The Choke
The Kansas City Chiefs had a 21-3 lead and a 97% chance of winning over the Cincinnati Bengals at the end of the first half of the AFC championship game. They were also down on the two yard line with five seconds left after some unsuccessful attempts to score, and it was fourth down. Inexplicably, the quarterback, Patrick Mahomes—who is extolled as the next Tom Brady—threw a pass not into the end zone but into the playing field, where his teammate was tackled as time ran out. It seemed odd, if not fatal with that lead. But at the end of regulation time, with the Chiefs now down by three points and time running out at the five yard line, they called more bizarre plays, and had to settle for a tying field goal. Mahomes looked as if he belonged in a schoolyard, not on a professional football field.

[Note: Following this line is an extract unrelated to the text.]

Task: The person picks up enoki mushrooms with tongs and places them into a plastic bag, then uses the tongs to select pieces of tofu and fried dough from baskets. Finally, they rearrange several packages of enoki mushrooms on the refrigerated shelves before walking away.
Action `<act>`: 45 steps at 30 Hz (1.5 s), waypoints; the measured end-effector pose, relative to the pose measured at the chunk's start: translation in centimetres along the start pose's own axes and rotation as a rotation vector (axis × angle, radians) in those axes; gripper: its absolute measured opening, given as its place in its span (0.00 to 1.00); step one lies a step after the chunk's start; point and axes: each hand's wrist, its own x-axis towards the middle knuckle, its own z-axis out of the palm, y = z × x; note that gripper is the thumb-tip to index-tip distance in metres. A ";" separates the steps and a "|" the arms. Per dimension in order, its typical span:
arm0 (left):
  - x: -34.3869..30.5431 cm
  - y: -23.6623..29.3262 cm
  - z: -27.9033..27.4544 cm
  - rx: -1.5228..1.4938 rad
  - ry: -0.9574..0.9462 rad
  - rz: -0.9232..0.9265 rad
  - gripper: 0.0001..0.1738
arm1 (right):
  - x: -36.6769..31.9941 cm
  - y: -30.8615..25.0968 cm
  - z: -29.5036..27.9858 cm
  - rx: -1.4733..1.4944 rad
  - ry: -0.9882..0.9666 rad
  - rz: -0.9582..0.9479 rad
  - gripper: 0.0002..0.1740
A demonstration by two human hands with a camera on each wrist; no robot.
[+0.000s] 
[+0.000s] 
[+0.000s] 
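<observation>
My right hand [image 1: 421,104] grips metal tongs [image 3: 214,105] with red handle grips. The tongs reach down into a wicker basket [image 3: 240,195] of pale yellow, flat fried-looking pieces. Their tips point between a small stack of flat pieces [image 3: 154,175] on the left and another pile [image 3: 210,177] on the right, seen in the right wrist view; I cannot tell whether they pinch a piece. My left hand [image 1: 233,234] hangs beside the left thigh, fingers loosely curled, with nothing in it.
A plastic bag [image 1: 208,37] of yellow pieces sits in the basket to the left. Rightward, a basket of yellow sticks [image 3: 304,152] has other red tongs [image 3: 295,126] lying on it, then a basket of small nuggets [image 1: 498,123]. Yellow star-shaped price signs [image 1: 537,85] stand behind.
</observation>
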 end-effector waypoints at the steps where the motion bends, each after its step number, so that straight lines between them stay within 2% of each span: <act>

They even won the coin flip in overtime (which means they had a 90% chance of winning) but threw an interception, couldn’t stop the Bengals, and lost the game and a chance at the Super Bowl. Throughout all of this, Chiefs’ coach Andy Reid, who is 63 but seems 20 years older than I am, looked frozen in time, uncertain of what to do and, indeed, didn’t do much.
This was a colossal “choke” by any measure. It’s caused when you start believing your own press clippings, you don’t think the other side can ever manage to figure out what you’re doing. you improvise out of arrogance, and you don’t think ahead. Mahomes is supposed to be the second coming of Tom Brady. But Brady brings his teams back, he doesn’t throw games away.
Whenever I enter a room and people point at me or begin to obviously chat, I’ve stopped thinking that I’m recognized or seen as a celebrity. Because, inevitably, someone comes over and asks, “Aren’t you Marie Weiss’s husband?”